* [Task description]:
Repeat all of the data precisely.

Dataset content: Begin

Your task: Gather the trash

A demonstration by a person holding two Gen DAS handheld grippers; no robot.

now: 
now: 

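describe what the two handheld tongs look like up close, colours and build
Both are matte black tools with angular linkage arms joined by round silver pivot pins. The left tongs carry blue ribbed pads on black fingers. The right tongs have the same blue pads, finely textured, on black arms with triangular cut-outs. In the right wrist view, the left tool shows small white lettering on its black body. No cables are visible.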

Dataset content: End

* [Answer area]:
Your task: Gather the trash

A demonstration by a person holding two Gen DAS handheld grippers; no robot.

now: 
now: 

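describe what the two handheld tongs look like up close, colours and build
Both are matte black tools with angular linkage arms joined by round silver pivot pins. The left tongs carry blue ribbed pads on black fingers. The right tongs have the same blue pads, finely textured, on black arms with triangular cut-outs. In the right wrist view, the left tool shows small white lettering on its black body. No cables are visible.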

Nothing else is required to complete this exercise.